-- Information shown follows --

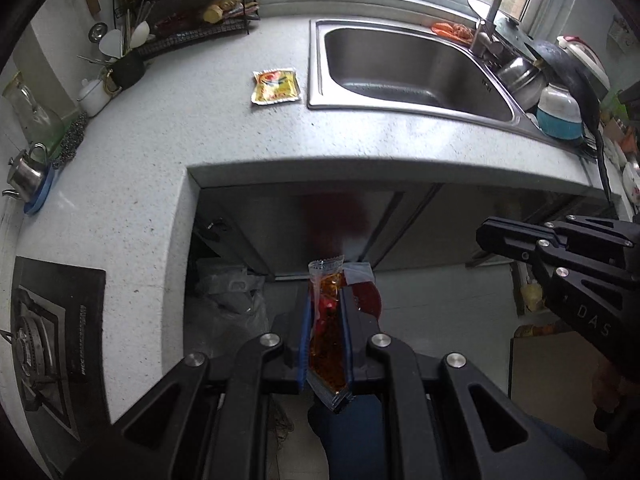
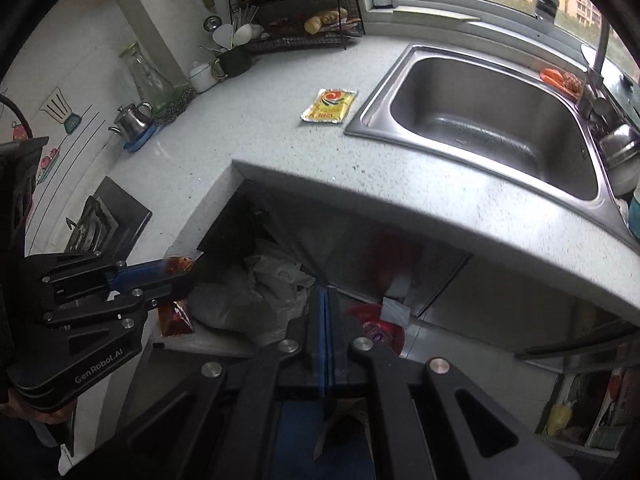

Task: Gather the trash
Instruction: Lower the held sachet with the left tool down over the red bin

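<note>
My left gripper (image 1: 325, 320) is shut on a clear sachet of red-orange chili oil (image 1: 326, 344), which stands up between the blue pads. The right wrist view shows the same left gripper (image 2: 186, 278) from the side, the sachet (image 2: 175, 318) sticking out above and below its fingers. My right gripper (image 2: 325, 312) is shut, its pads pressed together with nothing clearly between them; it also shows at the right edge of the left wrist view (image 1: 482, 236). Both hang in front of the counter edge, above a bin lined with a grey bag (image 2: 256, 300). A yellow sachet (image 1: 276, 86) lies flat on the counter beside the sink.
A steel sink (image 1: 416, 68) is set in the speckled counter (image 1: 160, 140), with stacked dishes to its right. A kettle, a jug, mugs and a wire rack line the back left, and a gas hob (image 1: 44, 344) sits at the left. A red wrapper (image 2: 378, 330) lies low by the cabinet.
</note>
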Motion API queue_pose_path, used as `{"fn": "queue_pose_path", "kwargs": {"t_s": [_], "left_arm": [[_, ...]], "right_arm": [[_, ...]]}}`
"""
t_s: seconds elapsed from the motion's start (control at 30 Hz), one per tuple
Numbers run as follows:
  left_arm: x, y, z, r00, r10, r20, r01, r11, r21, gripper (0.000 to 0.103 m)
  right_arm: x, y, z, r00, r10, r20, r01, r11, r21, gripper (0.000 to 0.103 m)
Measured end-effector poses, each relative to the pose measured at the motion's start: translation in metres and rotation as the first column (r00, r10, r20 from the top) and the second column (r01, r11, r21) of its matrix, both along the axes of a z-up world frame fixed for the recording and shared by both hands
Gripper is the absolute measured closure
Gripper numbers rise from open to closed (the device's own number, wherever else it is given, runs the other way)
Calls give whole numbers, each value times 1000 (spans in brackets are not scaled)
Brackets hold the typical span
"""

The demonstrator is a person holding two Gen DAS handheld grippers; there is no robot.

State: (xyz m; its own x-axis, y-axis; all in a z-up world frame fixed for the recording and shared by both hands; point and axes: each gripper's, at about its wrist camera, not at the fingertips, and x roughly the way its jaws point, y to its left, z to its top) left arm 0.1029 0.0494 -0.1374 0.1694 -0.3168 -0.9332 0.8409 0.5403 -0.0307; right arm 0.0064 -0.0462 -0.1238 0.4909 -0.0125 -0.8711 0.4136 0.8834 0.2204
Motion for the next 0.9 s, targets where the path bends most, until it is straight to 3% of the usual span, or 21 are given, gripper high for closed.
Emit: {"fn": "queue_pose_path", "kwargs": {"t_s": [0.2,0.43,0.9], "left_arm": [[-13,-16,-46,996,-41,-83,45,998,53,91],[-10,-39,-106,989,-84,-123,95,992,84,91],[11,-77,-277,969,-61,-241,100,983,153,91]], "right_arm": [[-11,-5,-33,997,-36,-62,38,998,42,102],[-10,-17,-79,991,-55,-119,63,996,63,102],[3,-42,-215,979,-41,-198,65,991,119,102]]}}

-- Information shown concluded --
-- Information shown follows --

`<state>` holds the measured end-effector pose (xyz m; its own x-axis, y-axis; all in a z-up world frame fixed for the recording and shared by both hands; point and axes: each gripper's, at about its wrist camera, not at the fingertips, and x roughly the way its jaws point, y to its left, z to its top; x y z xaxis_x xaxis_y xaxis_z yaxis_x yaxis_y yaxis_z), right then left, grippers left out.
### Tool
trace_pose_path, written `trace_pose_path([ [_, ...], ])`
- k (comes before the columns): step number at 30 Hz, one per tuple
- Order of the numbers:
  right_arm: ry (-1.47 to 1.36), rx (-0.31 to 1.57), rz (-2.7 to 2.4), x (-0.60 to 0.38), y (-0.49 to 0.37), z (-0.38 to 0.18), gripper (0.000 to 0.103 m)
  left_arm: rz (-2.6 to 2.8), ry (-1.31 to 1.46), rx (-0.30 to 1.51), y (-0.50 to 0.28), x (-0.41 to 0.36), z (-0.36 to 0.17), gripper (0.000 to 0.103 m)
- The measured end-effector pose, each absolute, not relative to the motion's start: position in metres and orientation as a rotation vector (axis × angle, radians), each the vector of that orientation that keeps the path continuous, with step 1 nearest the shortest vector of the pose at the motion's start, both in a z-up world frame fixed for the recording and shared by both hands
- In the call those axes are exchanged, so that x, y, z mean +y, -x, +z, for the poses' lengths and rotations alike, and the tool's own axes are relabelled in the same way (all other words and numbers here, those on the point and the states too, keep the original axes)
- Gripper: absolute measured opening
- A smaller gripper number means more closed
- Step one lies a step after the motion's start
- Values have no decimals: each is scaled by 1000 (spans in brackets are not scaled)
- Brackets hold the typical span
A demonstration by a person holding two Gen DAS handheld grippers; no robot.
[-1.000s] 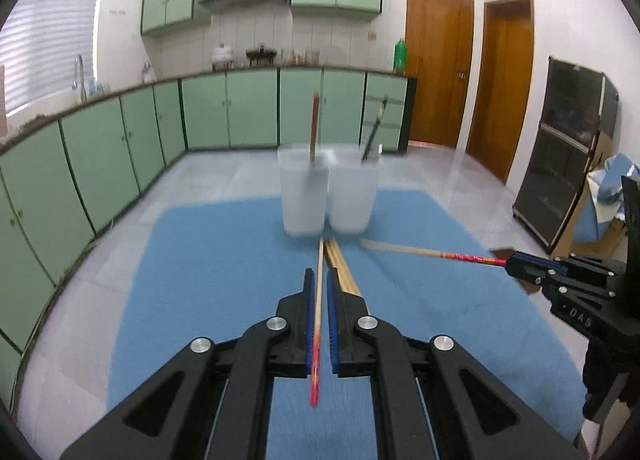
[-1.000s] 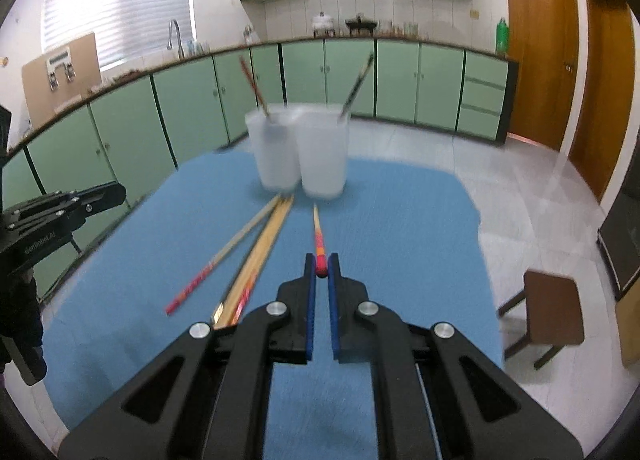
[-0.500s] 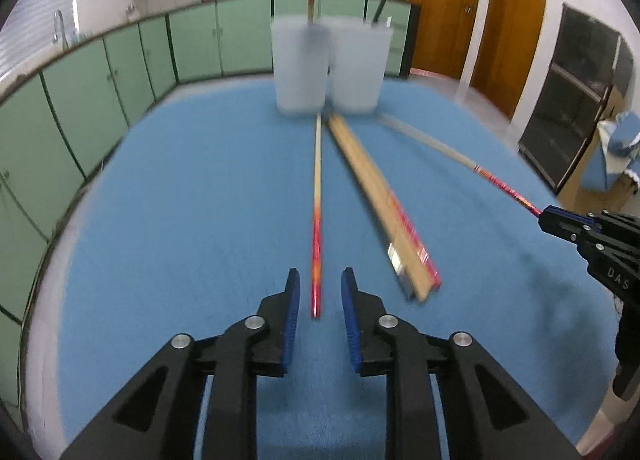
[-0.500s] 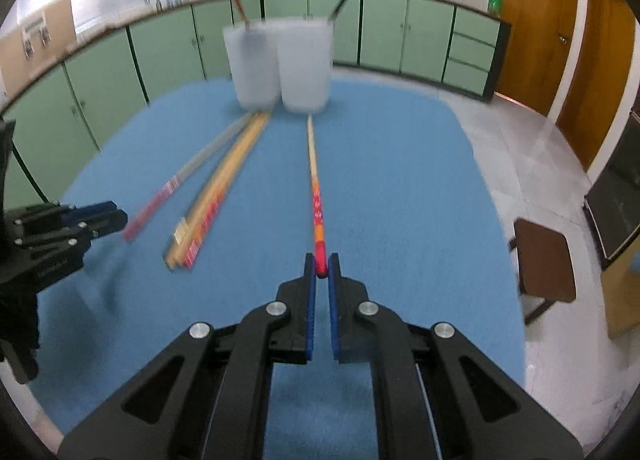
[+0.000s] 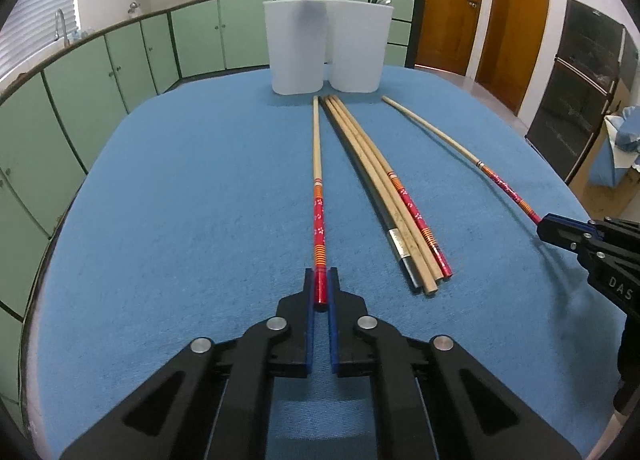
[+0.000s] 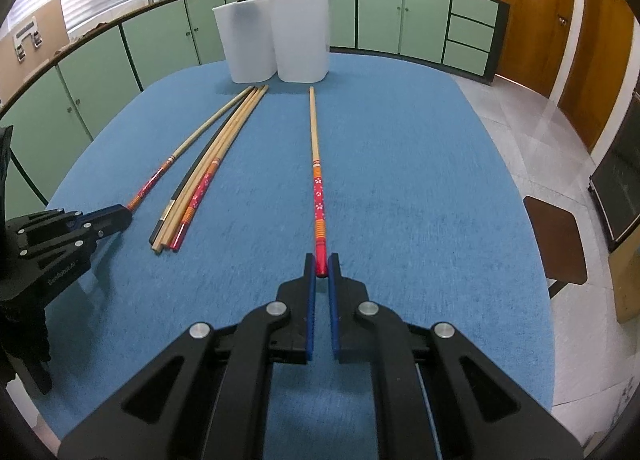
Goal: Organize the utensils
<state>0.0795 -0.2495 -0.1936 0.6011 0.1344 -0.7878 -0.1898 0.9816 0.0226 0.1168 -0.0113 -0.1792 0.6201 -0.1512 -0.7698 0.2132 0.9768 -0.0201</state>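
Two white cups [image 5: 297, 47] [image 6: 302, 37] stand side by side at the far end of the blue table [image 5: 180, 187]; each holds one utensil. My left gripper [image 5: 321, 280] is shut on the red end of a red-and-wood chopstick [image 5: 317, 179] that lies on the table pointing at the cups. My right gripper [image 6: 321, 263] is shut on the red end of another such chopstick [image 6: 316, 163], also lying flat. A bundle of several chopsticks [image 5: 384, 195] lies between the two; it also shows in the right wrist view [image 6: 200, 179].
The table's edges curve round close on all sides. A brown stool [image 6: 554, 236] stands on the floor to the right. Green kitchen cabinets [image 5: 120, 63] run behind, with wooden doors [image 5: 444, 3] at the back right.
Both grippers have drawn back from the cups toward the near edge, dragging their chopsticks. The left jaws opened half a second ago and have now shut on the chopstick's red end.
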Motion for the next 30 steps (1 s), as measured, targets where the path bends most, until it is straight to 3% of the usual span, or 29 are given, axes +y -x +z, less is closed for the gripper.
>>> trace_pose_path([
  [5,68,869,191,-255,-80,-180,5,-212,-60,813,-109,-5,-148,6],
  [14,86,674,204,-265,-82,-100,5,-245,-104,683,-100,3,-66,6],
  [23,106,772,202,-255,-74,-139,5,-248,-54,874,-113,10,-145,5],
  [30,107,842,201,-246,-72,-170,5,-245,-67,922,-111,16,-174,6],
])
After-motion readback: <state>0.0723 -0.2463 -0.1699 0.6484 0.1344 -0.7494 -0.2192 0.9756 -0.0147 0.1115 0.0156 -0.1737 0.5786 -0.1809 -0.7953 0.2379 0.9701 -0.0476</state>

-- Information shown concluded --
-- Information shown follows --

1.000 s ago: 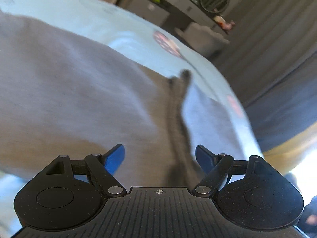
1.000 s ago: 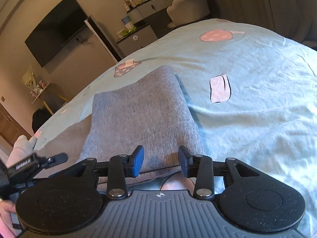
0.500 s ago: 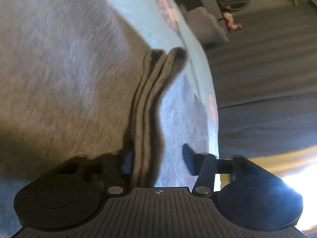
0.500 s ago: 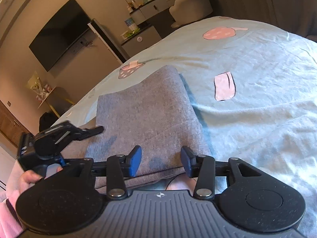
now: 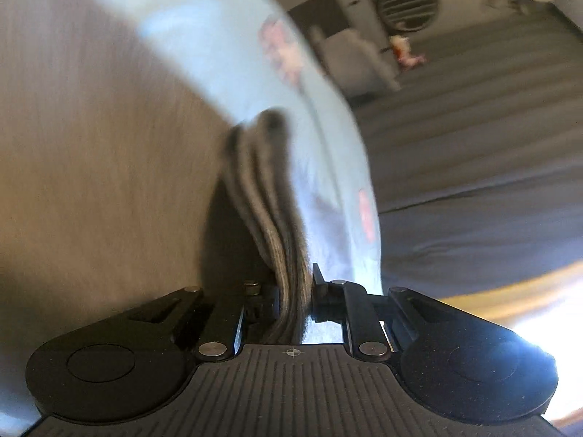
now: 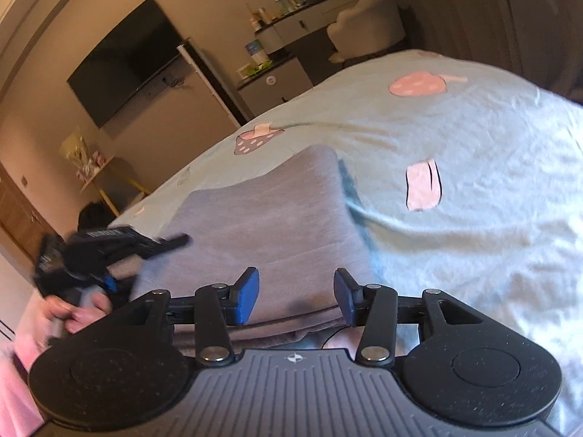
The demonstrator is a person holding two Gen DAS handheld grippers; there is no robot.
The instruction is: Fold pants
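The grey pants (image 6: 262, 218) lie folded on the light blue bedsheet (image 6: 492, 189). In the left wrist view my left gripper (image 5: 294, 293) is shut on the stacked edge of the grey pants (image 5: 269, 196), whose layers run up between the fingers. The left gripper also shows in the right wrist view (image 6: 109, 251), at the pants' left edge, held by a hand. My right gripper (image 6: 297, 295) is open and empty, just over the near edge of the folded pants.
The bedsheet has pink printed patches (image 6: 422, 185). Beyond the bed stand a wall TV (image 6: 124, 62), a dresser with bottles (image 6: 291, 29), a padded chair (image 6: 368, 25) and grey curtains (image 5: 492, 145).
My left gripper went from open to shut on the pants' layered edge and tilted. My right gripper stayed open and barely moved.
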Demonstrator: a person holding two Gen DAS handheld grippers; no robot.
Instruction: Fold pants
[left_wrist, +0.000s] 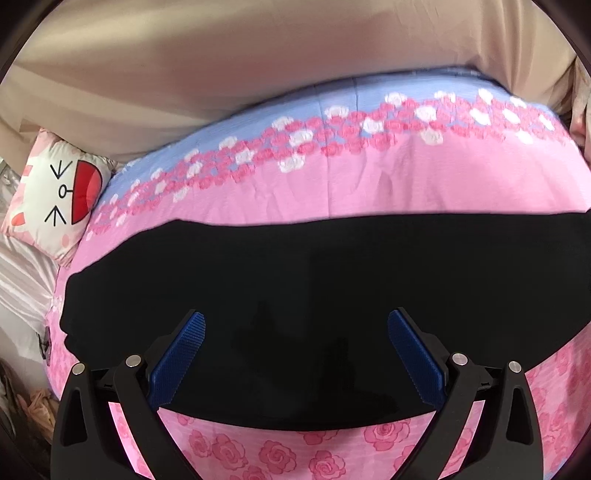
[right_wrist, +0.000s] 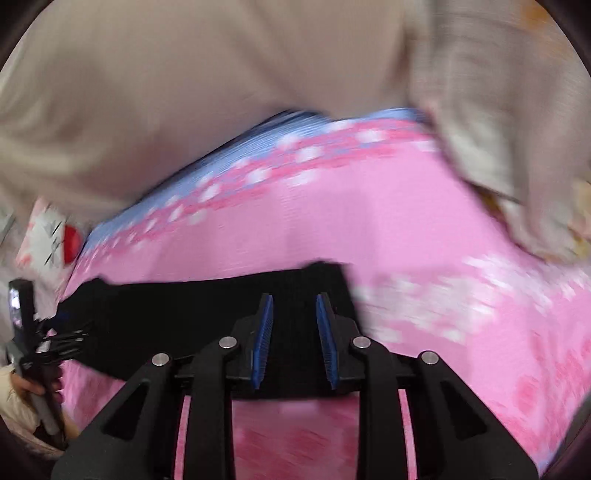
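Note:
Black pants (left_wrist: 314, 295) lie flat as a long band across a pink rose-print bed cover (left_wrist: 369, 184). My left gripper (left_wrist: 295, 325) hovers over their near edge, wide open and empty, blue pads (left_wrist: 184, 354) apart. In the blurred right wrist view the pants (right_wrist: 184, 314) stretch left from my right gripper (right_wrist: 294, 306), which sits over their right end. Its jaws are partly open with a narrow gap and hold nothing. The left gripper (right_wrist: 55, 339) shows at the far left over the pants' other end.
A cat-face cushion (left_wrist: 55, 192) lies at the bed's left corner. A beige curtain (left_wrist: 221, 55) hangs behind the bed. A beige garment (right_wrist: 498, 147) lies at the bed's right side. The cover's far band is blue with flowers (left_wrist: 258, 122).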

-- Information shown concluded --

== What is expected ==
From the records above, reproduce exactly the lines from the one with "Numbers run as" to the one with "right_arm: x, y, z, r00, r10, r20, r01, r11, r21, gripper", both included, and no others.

== Expected output ==
Numbers run as follows:
  left_arm: x, y, z, r00, r10, r20, r01, r11, r21, gripper (0.000 to 0.103 m)
  right_arm: x, y, z, r00, r10, r20, r01, r11, r21, gripper (0.000 to 0.103 m)

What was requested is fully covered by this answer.